Each line below should be retyped exactly, with no pictures.

[Stored dataset items]
____
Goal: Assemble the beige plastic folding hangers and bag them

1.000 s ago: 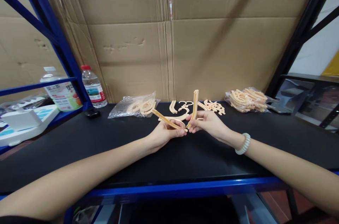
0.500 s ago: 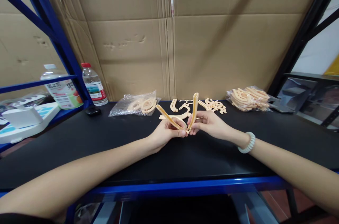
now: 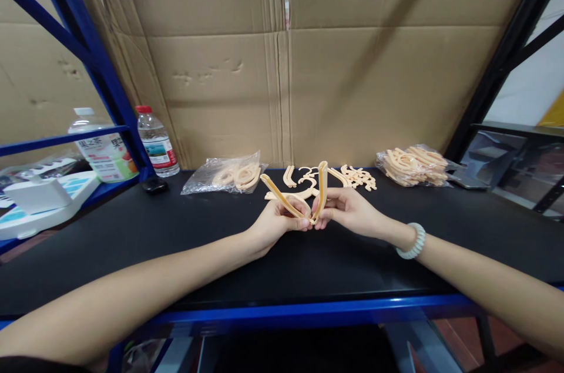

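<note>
Over the black table my left hand (image 3: 277, 221) pinches a long beige curved strip (image 3: 278, 195) that slants up to the left. Fingers of my right hand (image 3: 348, 208) are closed round a second beige strip (image 3: 323, 185), which stands nearly upright. The lower ends of both strips meet between my fingertips, forming a V; whether they are joined I cannot tell. Just behind my hands lies a beige hanger-shaped piece (image 3: 304, 192), partly hidden.
On the black table (image 3: 220, 279), loose beige pieces (image 3: 359, 176) and bagged pieces (image 3: 414, 165) lie at the back. Further left are another clear bag (image 3: 224, 173), a black object (image 3: 155, 184) and a red-capped bottle (image 3: 157, 144). Cardboard (image 3: 374, 67) stands behind.
The strip in my right hand has tipped slightly, its top end now lower and a little further left. My left hand has hardly moved.
</note>
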The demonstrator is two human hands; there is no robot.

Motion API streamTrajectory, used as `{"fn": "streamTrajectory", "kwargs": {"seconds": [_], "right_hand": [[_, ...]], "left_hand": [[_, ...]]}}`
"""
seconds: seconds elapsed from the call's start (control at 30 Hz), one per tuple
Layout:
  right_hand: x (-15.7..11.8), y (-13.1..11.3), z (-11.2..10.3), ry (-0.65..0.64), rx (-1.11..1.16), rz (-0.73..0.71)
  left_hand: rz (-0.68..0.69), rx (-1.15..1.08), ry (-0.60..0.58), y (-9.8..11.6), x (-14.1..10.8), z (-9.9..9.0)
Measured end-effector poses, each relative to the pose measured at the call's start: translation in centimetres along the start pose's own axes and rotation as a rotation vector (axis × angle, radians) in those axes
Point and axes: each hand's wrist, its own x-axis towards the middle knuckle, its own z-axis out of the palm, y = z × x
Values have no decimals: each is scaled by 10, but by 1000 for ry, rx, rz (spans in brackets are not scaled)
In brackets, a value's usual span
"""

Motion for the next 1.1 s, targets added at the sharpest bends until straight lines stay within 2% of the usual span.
{"fn": "streamTrajectory", "kwargs": {"seconds": [0.33, 0.53, 0.63, 0.73, 0.87, 1.0, 1.1], "right_hand": [[-3, 6, 9, 86, -40, -64], [-1, 11, 15, 227, -28, -41], [4, 13, 11, 271, -19, -15], [6, 9, -7, 236, 31, 46], [2, 0, -51, 136, 45, 131], [-3, -3, -90, 18, -213, 175], [-3, -1, -102, -49, -482, 165]], "left_hand": [[31, -20, 82, -7, 3, -1], [-32, -67, 126, -4, 3, 0], [-44, -88, 155, -1, 2, 0], [-45, -74, 182, 3, 3, -3], [-102, -64, 225, 11, 7, -14], [-137, -53, 166, 20, 14, -33], [-162, -9, 71, 25, 20, -49]]}}
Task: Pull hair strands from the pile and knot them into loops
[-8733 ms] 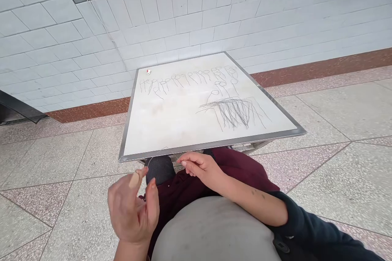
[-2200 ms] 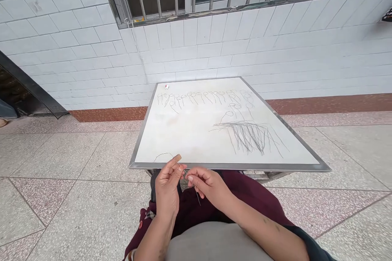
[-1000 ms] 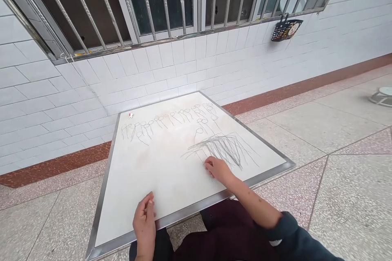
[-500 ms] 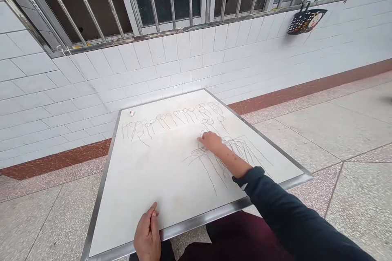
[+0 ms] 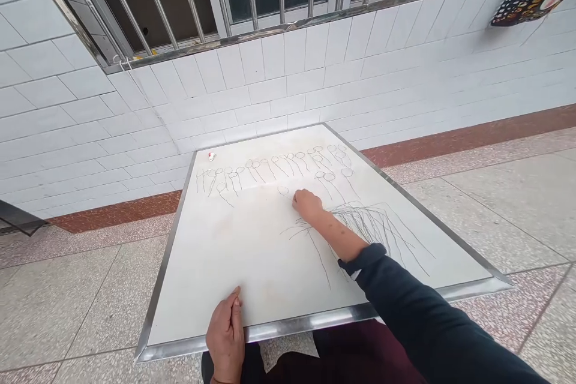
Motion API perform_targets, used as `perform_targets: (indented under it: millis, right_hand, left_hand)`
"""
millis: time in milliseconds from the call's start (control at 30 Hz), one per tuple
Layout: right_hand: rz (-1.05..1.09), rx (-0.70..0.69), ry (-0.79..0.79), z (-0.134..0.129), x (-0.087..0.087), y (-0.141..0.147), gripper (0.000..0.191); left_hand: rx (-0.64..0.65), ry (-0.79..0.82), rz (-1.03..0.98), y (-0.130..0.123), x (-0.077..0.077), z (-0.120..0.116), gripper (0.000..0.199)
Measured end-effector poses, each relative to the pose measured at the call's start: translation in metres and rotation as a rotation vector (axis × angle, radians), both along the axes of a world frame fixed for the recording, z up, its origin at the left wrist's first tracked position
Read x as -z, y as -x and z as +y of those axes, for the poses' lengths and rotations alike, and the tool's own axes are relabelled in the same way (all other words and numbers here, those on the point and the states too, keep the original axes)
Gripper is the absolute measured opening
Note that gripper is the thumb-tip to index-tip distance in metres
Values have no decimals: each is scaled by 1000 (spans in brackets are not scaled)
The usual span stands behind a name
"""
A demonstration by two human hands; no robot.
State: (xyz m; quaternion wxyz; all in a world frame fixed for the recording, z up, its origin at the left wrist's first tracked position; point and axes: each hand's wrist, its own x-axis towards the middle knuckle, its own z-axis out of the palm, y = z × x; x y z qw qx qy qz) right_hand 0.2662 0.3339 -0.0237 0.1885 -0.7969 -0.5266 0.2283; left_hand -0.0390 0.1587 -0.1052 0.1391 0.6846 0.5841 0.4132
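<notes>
Head view: right hand [image 5: 308,205], centre, pinches looped strand [image 5: 282,192]; left hand [image 5: 226,333], lower centre, fingers together, nothing visible between. Low forearm [image 5: 342,238] could drag strand pile [image 5: 375,222], tangling it.

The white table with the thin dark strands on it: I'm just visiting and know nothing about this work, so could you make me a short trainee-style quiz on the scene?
1. Multiple choice: where is the right hand?
A) below the table's front edge
B) over the white table, near the bundle of dark strands
C) at the window bars

2. True or false: the dotted bag lies on the table.

3. Fill in the blank: the small red-and-white object sits near the table's far ____ corner, as the person sees it.

Key:
1. B
2. False; the dotted bag hangs against the tiled wall.
3. left
</notes>
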Motion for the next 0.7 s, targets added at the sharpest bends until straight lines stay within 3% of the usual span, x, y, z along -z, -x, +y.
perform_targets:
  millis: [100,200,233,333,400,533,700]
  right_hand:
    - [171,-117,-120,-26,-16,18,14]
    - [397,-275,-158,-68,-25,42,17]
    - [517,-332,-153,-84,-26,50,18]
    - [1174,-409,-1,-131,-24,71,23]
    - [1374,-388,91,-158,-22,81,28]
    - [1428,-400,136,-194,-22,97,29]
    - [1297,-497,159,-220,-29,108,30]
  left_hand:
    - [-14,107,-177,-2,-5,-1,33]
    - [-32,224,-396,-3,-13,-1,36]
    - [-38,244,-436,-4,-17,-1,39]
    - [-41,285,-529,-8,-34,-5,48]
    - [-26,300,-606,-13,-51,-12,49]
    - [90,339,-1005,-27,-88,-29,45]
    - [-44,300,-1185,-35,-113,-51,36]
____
*EXERCISE RESULT*:
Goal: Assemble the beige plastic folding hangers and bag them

1.000 s ago: 
0.500 s ago: 
now: 

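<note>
Over the black table my left hand (image 3: 277, 221) pinches a long beige curved strip (image 3: 278, 195) that slants up to the left. Fingers of my right hand (image 3: 348, 208) are closed round a second beige strip (image 3: 323, 185), which stands nearly upright. The lower ends of both strips meet between my fingertips, forming a V; whether they are joined I cannot tell. Just behind my hands lies a beige hanger-shaped piece (image 3: 304, 192), partly hidden.
On the black table (image 3: 220, 279), loose beige pieces (image 3: 359, 176) and bagged pieces (image 3: 414, 165) lie at the back. Further left are another clear bag (image 3: 224, 173), a black object (image 3: 155, 184) and a red-capped bottle (image 3: 157, 144). Cardboard (image 3: 374, 67) stands behind.
The strip in my right hand has tipped slightly, its top end now lower and a little further left. My left hand has hardly moved.
</note>
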The demonstrator is two human hands; there is no robot.

Motion API streamTrajectory, used as `{"fn": "streamTrajectory", "kwargs": {"seconds": [_], "right_hand": [[_, ...]], "left_hand": [[_, ...]]}}`
"""
seconds: seconds elapsed from the call's start (control at 30 Hz), one per tuple
Layout:
  right_hand: x (-15.7..11.8), y (-13.1..11.3), z (-11.2..10.3), ry (-0.65..0.64), rx (-1.11..1.16), rz (-0.73..0.71)
  left_hand: rz (-0.68..0.69), rx (-1.15..1.08), ry (-0.60..0.58), y (-9.8..11.6), x (-14.1..10.8), z (-9.9..9.0)
Measured end-effector poses, each relative to the pose measured at the call's start: translation in centimetres along the start pose's own axes and rotation as a rotation vector (axis × angle, radians) in those axes
Point and axes: each hand's wrist, its own x-axis towards the middle knuckle, its own z-axis out of the palm, y = z × x
Values have no decimals: each is scaled by 10, but by 1000 for ry, rx, rz (spans in brackets are not scaled)
In brackets, a value's usual span
"""

Motion for the next 1.1 s, targets added at the sharpest bends until straight lines stay within 2% of the usual span.
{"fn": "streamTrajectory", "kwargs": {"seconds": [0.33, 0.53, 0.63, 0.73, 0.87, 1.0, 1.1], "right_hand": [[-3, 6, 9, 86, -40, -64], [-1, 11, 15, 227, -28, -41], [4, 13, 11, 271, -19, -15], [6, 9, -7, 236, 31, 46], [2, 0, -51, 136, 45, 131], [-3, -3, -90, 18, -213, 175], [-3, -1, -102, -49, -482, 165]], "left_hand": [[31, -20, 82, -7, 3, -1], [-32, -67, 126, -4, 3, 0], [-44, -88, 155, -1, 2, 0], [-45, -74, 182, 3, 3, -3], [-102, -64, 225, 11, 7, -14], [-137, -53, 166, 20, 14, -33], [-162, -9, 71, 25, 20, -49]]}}
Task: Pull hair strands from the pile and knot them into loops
[-8733 ms] 
[-2200 ms] 
[-1000 ms] 
[-500 ms] 
[+0 ms] 
Motion API perform_targets, used as `perform_targets: (indented under it: millis, right_hand, left_hand)`
"""
millis: time in milliseconds from the call's start (control at 30 Hz), one per tuple
Layout: right_hand: rz (-1.05..1.09), rx (-0.70..0.69), ry (-0.79..0.79), z (-0.134..0.129), x (-0.087..0.087), y (-0.141..0.147), gripper (0.000..0.191); left_hand: rx (-0.64..0.65), ry (-0.79..0.82), rz (-1.03..0.98), y (-0.130..0.123), x (-0.077..0.077), z (-0.120..0.116), gripper (0.000..0.199)
Measured end-effector poses, each relative to the pose measured at the call's start: translation in metres and rotation as a rotation vector (axis × angle, radians), both along the axes of a world frame fixed for the recording, z up, its origin at the left wrist's first tracked position
Read x as -z, y as -x and z as +y of those axes, for the poses' lengths and rotations alike, and the tool's own axes are relabelled in the same way (all other words and numbers here, those on the point and the states too, keep the original axes)
Gripper is the absolute measured opening
Note that gripper is the thumb-tip to index-tip distance in metres
Values have no decimals: each is scaled by 1000 (spans in brackets are not scaled)
The usual span stands behind a name
"""
A demonstration by two human hands; no robot.
State: (xyz m; quaternion wxyz; all in a world frame fixed for the recording, z up, its origin at the left wrist's first tracked position; point and axes: each hand's wrist, its own x-axis towards the middle knuckle, its own z-axis out of the palm, y = z × x; x y z qw qx qy qz) right_hand 0.2662 0.3339 -0.0237 0.1885 -0.7969 -0.5266 0.2283; left_hand -0.0390 0.1587 -0.1052 0.1391 0.6846 0.5841 0.4132
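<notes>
Head view: right hand [image 5: 308,205], centre, pinches looped strand [image 5: 282,192]; left hand [image 5: 226,333], lower centre, fingers together, nothing visible between. Low forearm [image 5: 342,238] could drag strand pile [image 5: 375,222], tangling it.

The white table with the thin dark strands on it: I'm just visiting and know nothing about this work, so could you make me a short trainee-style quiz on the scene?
1. Multiple choice: where is the right hand?
A) below the table's front edge
B) over the white table, near the bundle of dark strands
C) at the window bars

2. True or false: the dotted bag lies on the table.

3. Fill in the blank: the small red-and-white object sits near the table's far ____ corner, as the person sees it.

Key:
1. B
2. False; the dotted bag hangs against the tiled wall.
3. left
</notes>
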Motion for the next 0.7 s, targets added at the sharpest bends until straight lines stay within 3% of the usual span, x, y, z along -z, -x, +y.
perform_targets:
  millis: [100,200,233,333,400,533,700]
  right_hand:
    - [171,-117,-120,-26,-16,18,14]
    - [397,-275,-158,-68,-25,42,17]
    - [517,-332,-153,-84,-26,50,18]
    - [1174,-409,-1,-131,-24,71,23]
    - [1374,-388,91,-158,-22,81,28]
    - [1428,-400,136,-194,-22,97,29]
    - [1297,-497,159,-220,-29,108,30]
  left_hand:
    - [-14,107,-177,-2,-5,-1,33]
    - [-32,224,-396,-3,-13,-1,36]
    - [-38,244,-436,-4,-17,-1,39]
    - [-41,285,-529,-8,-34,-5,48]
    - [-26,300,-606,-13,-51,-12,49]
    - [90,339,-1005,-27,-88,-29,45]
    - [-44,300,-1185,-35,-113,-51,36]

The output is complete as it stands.